I agree with you on the Ulsterland name. Don’t like. I just couldn’t think of anything better. Catskill maybe could work?
It’s probably the best and most interesting name for it. Most people tend to think of it as a “Hudson Valley”, especially north of say I-84, but that name is far less compelling and doesn’t really focus on the moutains (or hills to somebody used to real mountains out west) to the West. Said state would end up being the source for the Delaware and Susquehanna Rivers*, but you’d never really think of it given that by the time they’re near the source, they’re relatively dinky and forgotten. So, yeah, Catskill is probably the best name unless you want to dig up a name from a Washington Irving novel.
*And coincidentally, much of NYC’s water supply…
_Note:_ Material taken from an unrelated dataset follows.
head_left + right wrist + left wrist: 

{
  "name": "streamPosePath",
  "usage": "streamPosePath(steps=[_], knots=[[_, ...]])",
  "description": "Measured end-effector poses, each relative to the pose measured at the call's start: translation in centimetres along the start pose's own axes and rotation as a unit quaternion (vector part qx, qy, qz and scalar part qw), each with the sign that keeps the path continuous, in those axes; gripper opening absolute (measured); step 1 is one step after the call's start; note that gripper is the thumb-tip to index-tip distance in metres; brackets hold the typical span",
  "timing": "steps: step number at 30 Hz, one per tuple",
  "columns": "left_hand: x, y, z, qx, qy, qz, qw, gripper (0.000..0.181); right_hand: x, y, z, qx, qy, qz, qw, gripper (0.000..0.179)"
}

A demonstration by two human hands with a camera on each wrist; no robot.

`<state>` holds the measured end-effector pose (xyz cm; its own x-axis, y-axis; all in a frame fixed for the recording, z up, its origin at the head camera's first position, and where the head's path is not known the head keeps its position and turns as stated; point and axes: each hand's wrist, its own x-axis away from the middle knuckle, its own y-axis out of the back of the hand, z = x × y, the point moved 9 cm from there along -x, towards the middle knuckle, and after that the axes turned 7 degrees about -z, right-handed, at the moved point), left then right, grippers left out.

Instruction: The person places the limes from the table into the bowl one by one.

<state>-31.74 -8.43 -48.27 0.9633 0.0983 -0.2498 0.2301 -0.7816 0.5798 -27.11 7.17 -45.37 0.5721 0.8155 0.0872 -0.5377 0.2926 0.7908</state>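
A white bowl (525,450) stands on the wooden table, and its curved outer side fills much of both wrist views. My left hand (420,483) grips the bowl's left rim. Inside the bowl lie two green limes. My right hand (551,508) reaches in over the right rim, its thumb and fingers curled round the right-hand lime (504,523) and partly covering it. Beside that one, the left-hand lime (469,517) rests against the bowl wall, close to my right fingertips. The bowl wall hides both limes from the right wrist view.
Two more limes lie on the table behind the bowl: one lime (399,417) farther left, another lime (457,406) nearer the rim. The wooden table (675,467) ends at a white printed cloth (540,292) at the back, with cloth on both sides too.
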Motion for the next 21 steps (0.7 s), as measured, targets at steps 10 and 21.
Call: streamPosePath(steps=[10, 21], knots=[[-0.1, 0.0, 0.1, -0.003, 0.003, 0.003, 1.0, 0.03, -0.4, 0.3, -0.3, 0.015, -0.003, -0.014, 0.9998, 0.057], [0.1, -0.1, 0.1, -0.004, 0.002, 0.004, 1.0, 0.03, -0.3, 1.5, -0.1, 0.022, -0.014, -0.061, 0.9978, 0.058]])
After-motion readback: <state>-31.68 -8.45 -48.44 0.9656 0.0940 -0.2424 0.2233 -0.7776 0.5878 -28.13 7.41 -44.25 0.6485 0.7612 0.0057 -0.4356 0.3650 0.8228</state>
Ulsterland covers a lot of territory, even though it doesn’t look that big. The Hudson valley is only a tiny bit of the Eastern side, and the Susquehanna drainage is only a small part, and that river is far more important to other regions.
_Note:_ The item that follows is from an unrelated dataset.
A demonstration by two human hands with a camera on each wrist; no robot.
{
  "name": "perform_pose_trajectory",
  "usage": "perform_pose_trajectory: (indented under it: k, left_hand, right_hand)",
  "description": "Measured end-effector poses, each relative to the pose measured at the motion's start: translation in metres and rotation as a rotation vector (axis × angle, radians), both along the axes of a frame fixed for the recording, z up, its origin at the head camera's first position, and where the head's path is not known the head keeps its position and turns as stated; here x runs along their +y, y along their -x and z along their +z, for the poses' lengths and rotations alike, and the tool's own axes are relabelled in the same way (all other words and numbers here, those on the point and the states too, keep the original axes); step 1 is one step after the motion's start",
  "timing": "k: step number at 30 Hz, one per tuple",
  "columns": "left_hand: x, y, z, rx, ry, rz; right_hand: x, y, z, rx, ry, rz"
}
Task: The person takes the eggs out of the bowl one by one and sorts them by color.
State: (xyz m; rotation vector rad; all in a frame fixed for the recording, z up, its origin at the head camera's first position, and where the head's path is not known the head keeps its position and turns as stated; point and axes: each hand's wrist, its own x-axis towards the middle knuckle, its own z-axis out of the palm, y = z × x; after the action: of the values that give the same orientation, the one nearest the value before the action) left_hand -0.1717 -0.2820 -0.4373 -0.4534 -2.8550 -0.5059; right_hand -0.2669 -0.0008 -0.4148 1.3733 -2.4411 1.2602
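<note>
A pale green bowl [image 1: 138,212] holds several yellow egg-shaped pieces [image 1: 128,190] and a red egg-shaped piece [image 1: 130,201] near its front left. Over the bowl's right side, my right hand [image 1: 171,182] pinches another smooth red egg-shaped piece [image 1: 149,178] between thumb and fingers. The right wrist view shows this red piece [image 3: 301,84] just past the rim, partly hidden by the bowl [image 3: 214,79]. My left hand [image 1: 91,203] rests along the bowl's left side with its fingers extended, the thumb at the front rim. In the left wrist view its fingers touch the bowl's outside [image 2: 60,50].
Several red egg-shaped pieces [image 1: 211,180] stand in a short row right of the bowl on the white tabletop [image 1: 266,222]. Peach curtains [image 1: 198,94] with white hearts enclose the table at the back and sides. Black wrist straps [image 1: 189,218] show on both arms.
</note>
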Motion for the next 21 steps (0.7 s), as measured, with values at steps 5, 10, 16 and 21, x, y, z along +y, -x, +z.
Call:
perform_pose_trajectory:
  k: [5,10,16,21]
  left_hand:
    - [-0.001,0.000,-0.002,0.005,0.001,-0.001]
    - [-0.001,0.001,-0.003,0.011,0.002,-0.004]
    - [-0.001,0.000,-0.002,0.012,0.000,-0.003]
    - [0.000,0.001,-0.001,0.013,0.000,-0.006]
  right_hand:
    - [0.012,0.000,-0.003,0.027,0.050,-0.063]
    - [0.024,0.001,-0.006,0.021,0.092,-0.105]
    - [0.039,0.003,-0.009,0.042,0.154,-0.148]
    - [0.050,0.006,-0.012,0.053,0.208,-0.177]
The Finger lakes are in the middle of that area, though. You could call it “Seneca,” maybe, after one of the larger lakes, which also has a connotation of some of the 19th Century social movements that were so strong here. That still ignores the area to the Southwest, which includes Northern PA, but I don’t know much about that.
Seneca is taken. How about New Netherland?
Seneca is taken. How about New Netherland?
Same problem that Hudson has. New Netherlands is the old Dutch colony that was a strip along the Hudson River between what is now New York and Albany. Anything beyond that and a few places in the Catskills was settled after the 1770s under English and American rule.
State of Cayuga? 🙂
NN wouldn’t be the colony, or the totality of the colony, but rather named after the colony (like Plymouth).
My only objection with Hudson is that it’s a last name (and not the last name of GW or TJ), which we don’t typically states after. (I scratched naming a state after Polk for this reason.)
Ah, I did not see that Seneca was taken (I was so proud of myself!). Out of curiosity, why did Western Ohio get the name Seneca?
I can’t recall, though there was a geographical reason.
You know, I think the birthplace of the Mormon church is in the right area. How about calling it Palmyra? Or maybe Fayette…all sorts of stuff in the area named Fayette.